Rossijskij Vestnik Perinatologii i Pediatrii (Mar 2016)
Clinical relevance of individual mitochondrial DNA characteristics
Abstract
It is widely known that mitochondrial DNA mutations may have a substantial impact on the development and course of different multisystem diseases. However, the mitochondrial genome is highly variable; even in the absence of pathological mutations, it carries important individual traits. Some mitochondrial DNA polymorphisms have been fixed by inheritance for thousands of years; they have phylogenetically developed as mankind has been settling in new places. Up to date, these polymorphisms are arranged into the socalled haplogroups.
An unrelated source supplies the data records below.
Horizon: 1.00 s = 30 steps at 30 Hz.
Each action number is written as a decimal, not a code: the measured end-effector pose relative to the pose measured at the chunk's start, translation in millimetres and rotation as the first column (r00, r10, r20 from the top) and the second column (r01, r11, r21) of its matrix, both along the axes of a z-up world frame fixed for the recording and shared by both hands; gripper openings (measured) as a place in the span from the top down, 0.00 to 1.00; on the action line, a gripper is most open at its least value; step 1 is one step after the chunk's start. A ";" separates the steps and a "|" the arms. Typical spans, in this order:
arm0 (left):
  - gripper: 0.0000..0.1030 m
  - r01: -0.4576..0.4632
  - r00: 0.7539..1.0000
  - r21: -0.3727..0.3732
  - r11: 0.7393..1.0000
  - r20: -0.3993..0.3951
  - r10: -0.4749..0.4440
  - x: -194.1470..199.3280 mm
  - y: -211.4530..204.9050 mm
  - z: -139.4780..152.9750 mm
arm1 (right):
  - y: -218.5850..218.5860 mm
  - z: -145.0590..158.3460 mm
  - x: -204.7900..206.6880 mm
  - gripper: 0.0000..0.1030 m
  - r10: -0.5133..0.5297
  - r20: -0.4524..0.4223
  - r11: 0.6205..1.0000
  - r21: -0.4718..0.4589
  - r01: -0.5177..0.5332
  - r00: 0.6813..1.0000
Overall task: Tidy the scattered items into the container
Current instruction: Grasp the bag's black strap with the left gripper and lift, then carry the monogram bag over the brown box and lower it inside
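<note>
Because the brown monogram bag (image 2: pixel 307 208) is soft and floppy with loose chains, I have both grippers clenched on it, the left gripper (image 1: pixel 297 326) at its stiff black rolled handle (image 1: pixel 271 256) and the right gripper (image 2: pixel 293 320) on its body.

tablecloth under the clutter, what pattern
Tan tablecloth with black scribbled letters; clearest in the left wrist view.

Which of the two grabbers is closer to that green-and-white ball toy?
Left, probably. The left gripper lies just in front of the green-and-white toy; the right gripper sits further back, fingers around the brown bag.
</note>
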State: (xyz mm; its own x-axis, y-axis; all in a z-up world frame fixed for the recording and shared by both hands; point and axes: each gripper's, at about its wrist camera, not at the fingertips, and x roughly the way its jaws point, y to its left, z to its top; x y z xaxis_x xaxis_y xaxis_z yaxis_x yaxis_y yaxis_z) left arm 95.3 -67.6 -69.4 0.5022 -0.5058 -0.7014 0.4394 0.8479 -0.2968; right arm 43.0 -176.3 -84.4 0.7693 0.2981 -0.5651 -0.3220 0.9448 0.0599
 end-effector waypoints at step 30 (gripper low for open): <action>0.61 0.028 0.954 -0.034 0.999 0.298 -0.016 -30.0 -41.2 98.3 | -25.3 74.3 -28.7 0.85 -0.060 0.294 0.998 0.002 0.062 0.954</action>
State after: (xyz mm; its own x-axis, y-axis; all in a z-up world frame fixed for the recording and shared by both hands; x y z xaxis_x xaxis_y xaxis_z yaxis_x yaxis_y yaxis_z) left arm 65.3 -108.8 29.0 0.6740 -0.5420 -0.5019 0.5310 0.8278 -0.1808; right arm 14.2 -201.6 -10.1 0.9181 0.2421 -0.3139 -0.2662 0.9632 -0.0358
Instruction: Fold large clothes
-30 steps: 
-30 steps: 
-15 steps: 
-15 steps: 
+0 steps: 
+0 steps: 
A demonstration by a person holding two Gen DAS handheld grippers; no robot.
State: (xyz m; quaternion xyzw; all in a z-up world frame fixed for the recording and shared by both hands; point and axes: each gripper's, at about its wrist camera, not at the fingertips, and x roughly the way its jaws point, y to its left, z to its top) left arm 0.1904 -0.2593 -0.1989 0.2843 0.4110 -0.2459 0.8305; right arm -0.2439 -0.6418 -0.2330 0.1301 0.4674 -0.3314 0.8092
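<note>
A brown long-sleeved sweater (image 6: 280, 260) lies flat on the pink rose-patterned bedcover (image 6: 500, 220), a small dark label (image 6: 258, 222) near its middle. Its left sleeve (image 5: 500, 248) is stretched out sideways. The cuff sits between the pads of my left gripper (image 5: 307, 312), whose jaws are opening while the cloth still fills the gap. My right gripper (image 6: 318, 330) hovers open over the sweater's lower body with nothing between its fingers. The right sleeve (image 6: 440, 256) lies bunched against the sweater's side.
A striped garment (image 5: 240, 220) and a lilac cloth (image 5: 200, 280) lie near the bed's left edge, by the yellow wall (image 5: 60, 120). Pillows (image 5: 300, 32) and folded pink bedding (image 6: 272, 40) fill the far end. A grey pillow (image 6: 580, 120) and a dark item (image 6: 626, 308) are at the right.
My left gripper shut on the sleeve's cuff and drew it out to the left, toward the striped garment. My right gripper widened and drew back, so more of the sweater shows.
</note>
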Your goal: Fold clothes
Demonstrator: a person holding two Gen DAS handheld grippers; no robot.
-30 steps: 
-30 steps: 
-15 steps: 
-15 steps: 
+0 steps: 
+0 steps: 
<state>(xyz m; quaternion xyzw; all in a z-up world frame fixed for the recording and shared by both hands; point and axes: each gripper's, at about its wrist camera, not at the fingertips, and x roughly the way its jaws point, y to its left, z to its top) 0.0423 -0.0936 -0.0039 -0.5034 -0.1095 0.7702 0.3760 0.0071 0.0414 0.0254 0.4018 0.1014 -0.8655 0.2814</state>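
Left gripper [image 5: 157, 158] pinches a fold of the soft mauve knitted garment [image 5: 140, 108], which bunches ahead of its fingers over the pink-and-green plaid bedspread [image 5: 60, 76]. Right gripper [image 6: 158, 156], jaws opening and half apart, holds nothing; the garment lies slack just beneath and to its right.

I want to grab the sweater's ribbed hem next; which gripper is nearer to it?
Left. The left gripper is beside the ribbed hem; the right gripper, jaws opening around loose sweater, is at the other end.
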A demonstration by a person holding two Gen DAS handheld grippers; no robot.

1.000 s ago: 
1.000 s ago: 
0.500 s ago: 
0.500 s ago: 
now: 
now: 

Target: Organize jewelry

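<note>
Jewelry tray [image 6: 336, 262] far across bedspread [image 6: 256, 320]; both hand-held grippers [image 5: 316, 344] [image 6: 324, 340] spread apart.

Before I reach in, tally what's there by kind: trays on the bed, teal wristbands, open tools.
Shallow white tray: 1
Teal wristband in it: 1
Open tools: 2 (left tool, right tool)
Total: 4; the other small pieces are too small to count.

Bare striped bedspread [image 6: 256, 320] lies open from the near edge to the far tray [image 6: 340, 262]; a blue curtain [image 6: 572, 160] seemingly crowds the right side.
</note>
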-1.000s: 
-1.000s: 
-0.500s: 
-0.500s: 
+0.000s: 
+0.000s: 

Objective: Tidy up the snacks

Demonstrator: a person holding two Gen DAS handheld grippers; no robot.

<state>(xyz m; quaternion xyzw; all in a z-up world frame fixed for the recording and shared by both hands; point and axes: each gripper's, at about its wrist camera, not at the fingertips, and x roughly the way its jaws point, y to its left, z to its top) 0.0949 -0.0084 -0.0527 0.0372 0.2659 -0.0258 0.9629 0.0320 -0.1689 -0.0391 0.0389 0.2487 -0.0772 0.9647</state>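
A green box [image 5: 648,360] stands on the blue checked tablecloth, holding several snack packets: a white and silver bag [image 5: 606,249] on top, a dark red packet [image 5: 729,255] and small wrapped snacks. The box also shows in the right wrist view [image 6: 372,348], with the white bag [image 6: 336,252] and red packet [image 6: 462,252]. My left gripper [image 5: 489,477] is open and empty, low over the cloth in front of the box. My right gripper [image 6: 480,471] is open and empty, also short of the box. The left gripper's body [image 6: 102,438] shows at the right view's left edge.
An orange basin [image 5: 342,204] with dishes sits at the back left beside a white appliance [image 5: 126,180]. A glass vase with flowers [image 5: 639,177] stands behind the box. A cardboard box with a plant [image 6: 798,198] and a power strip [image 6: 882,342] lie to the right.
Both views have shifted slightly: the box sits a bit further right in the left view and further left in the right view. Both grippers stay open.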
The purpose of this review is to analyze the recent literature on the relationship of the inheritance pattern of the mitochondrial genome (i.e. haplogroups) to phenotypic features. The structure of mitochondrial DNA can phenotypically manifest itself as the body’s physiological properties, predisposition to one or other type of a sport load, and longevity. On the other hand, the individual mitochondrial DNA structure can influence the risk of developing metabolic disturbances, brain disorders, immune system diseases, mental disorders, inflammation, or sepsis. Many investigations deal with the impact of mitochondrial DNA characteristics on predisposition to cancer and the course of this disease. The influence of mitochondrial DNA characteristics on susceptibility to different treatment modalities, such as transplantation, antiretroviral therapy, etc., deserves special attention. This review not only identifies the most interesting recent investigations, but also considers up-to-date methodological approaches to studying mitochondrial haplogroups. Due to the global disembodied results of an analysis of haplogroups today, it is very important to highlight ongoing studies as widely as possible.